[Start of section]
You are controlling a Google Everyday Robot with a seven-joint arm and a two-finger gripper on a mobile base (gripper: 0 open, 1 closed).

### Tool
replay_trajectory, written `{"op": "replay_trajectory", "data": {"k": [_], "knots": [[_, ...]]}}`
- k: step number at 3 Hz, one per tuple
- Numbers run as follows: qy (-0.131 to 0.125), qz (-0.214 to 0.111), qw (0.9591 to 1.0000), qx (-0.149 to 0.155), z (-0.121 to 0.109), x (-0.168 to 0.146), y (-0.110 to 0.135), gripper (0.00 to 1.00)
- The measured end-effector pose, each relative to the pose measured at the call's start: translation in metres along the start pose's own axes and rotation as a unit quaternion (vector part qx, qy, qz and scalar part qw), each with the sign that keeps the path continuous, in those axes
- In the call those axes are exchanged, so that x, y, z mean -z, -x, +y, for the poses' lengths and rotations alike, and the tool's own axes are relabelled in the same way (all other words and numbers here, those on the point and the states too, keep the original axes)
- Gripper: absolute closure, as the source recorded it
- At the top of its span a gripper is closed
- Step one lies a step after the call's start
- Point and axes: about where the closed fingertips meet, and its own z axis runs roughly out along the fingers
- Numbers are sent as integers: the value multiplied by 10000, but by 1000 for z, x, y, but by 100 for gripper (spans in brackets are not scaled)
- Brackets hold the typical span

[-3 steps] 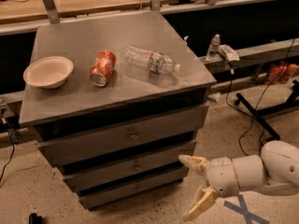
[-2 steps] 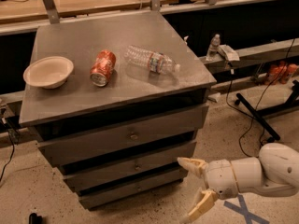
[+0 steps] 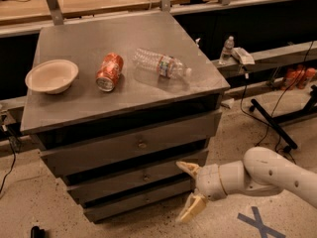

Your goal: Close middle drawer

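The middle drawer (image 3: 124, 177) is the second of three grey drawer fronts in the metal cabinet, long and low with a small round knob (image 3: 145, 177) at its centre. It stands a little out from the cabinet body. My gripper (image 3: 190, 191) is at the drawer's right end, in front of the cabinet's lower right corner. Its two cream fingers are spread apart and hold nothing; the upper fingertip (image 3: 183, 166) is close to the drawer front's right end.
The top drawer (image 3: 129, 144) and bottom drawer (image 3: 133, 202) flank the middle one. On the cabinet top lie a white bowl (image 3: 51, 76), an orange can (image 3: 109, 71) and a plastic bottle (image 3: 162, 64). A black stand (image 3: 275, 125) and cables are on the floor at right.
My gripper and arm have shifted slightly left toward the cabinet. The drawers look unchanged.
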Motion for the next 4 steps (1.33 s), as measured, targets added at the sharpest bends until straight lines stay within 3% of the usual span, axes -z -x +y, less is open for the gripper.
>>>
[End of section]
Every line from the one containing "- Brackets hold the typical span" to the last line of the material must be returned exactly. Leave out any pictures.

**Answer space**
- Brackets hold the typical span

[-3 steps] 
[-2 steps] 
[+0 steps] 

Your goal: Close middle drawer

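The middle drawer (image 3: 124, 177) is the second of three grey drawer fronts in the metal cabinet, long and low with a small round knob (image 3: 145, 177) at its centre. It stands a little out from the cabinet body. My gripper (image 3: 190, 191) is at the drawer's right end, in front of the cabinet's lower right corner. Its two cream fingers are spread apart and hold nothing; the upper fingertip (image 3: 183, 166) is close to the drawer front's right end.
The top drawer (image 3: 129, 144) and bottom drawer (image 3: 133, 202) flank the middle one. On the cabinet top lie a white bowl (image 3: 51, 76), an orange can (image 3: 109, 71) and a plastic bottle (image 3: 162, 64). A black stand (image 3: 275, 125) and cables are on the floor at right.
My gripper and arm have shifted slightly left toward the cabinet. The drawers look unchanged.
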Motion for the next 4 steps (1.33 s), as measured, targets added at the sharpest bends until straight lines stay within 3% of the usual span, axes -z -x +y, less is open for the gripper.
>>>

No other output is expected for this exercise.